**Your objective:**
Give back all the data exactly as it was written.
+-------+
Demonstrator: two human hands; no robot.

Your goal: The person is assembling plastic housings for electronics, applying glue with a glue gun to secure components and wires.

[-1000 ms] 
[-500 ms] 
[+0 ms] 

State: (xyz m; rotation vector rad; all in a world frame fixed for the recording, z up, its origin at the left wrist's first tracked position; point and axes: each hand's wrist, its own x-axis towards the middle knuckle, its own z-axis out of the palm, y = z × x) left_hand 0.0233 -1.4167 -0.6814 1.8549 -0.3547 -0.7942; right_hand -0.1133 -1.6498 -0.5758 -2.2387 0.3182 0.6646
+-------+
**Written response:**
Demonstrator: two human hands; no robot.

Your goal: The person is assembling plastic housings for electronics, applying glue with a glue gun to secure components and wires.

[-1000 ms] 
[-500 ms] 
[+0 ms] 

State: (xyz m; rotation vector rad; all in a world frame fixed for the recording, z up, its origin at the left wrist's first tracked position; point and axes: each hand's wrist, its own x-axis towards the middle knuckle, its own z-axis out of the palm, y = z × x) left_hand 0.0233 -1.4167 -0.6814 1.8549 -0.3547 -0.7942; right_hand -0.1133 -1.6498 -0.5758 -2.2387 0.3182 0.6646

No further output is needed for the exercise.